“Transition governance”: exploring conditions of possibility for a large-scale eco-social sustainability transition
CRC T2S Pilot project: The Church as a Sustainability Transition Agent?
The pilot project of the CRC-T2S deals with the untapped potential (as well as risks) of Church institutions as an emerging sustainability transition agent. This constitutes a promising yet virtually unexplored scholarly field (Gudynas, 2018; Schneidewind, 2018; UNEP, 2016; Veldman et al., 2012; Vogt, 2018), which involves key dimensions of sustainability transitions and their governance (Biermann, 2019; Burch et al., 2019; Köhler et al., 2019) such as agency, a changing governance architecture, and issues of power – e.g. through the influence of religions spanning from individual subjectivation processes to global mobilization potential –; but also “soft” dimensions such as distinct imaginations, reflexivity and adaptiveness of their own institutional and epistemic role vis-à-vis sustainable development, which is the topic of Beling’s co-edited volume Desarrollo non Sancto (“Unholy development”) (2019), published by Siglo XXI Editores in Mexico. Indeed, religions have profoundly influenced psychosocial ways of feeling, thinking, and acting throughout history, and can potentially offer an effective complement to current techno-rationalistic-utilitarian governance approaches, helping the cultural assimilation of eco-social meanings and practices in larger social contexts.
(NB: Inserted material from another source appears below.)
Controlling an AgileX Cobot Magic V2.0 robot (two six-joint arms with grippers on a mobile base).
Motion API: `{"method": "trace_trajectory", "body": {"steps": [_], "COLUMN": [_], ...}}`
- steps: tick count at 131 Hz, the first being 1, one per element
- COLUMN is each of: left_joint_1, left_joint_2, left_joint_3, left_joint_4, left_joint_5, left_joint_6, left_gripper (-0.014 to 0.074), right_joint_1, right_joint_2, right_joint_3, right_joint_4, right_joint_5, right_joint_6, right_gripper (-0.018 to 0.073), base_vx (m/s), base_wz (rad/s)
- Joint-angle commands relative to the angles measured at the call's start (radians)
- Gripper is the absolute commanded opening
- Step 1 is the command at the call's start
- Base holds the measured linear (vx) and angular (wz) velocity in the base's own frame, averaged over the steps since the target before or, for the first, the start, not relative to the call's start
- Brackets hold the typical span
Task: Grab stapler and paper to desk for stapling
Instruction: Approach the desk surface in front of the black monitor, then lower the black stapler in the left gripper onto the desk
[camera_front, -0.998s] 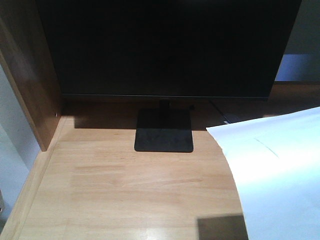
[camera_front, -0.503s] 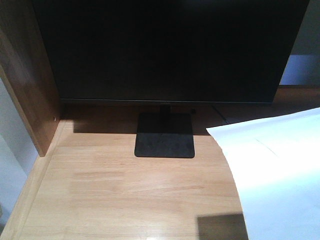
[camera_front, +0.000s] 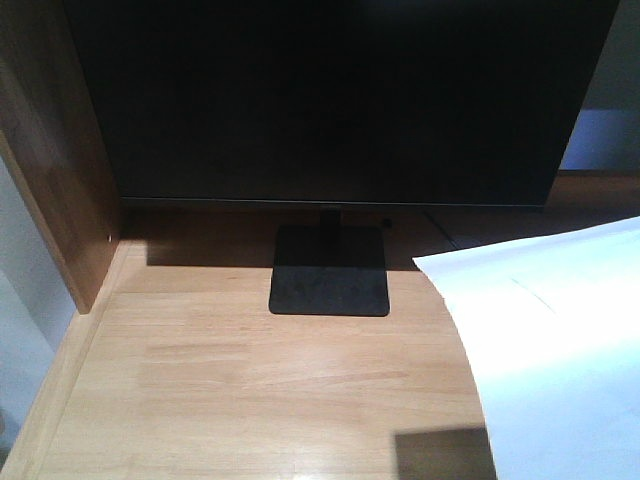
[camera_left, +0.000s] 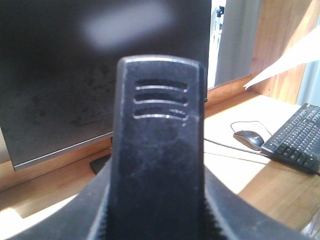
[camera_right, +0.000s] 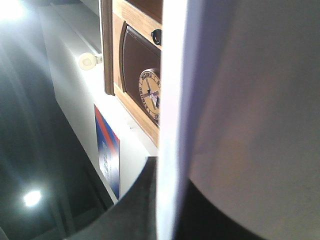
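Note:
The black stapler (camera_left: 160, 125) fills the middle of the left wrist view, end-on, with three slots near its top. My left gripper (camera_left: 159, 225) is shut on it, a finger on each side. The white paper (camera_front: 560, 340) hangs over the right part of the wooden desk (camera_front: 250, 380) and throws a shadow on it. In the right wrist view the paper (camera_right: 170, 100) is seen edge-on, with my right gripper (camera_right: 172, 205) shut on it. A corner of the paper (camera_left: 295, 55) shows in the left wrist view. Neither gripper appears in the front view.
A large dark monitor (camera_front: 330, 100) on a flat black stand (camera_front: 328, 283) occupies the back of the desk. A wooden side panel (camera_front: 50, 170) closes the left. A black mouse (camera_left: 248, 138) and a keyboard (camera_left: 296, 140) lie on the desk's right.
The front view has shifted slightly, so the monitor sits a little lower and larger than a second ago. The paper holds about the same place in view.

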Motion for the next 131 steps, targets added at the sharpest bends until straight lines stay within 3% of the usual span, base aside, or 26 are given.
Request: {"method": "trace_trajectory", "body": {"steps": [1, 91, 112, 131], "left_joint_1": [-0.003, -0.003, -0.003, -0.003], "left_joint_2": [0.015, 0.018, 0.077, 0.191], "left_joint_3": [-0.026, -0.026, -0.026, -0.026], "left_joint_4": [-0.017, -0.016, -0.029, -0.159], "left_joint_5": [-0.115, -0.174, -0.237, -0.285], "left_joint_6": [-0.002, 0.001, 0.095, 0.225], "left_gripper": [-0.0006, -0.0006, -0.0006, -0.0006], "right_joint_1": [-0.005, -0.005, -0.005, -0.005], "right_joint_2": [0.009, 0.009, 0.009, 0.009], "right_joint_3": [-0.032, -0.032, -0.032, -0.032], "right_joint_4": [0.0, 0.0, 0.0, 0.0], "right_joint_5": [-0.045, -0.045, -0.045, -0.045], "right_joint_6": [-0.01, -0.01, -0.01, -0.01], "right_gripper": [-0.0006, -0.0006, -0.0006, -0.0006], "base_vx": [0.0, 0.0, 0.0, 0.0], "base_wz": [0.0, 0.0, 0.0, 0.0]}}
The relevant theoretical question to be addressed through research is: under which conditions can religion effectively perform the role of sustainability transition agent?
In order to address this question, Dr. Beling and his team of research assistants are looking at two ground-breaking case studies of how the church can be an agent of sustainability transition through innovative church-based institutional arrangements: The Pan-Amazonian Ecclesial Network (REPAM) and the Canadian Kairos network. Both networks work as a platform for articulation and mobilization, service provision, policy advocacy, cultural-practical innovation and individual orientation, while linking the local and the global under a common discourse: promote the transition to social-ecological sustainability.
Case study 1: REPAM and the “Amazonization of the church”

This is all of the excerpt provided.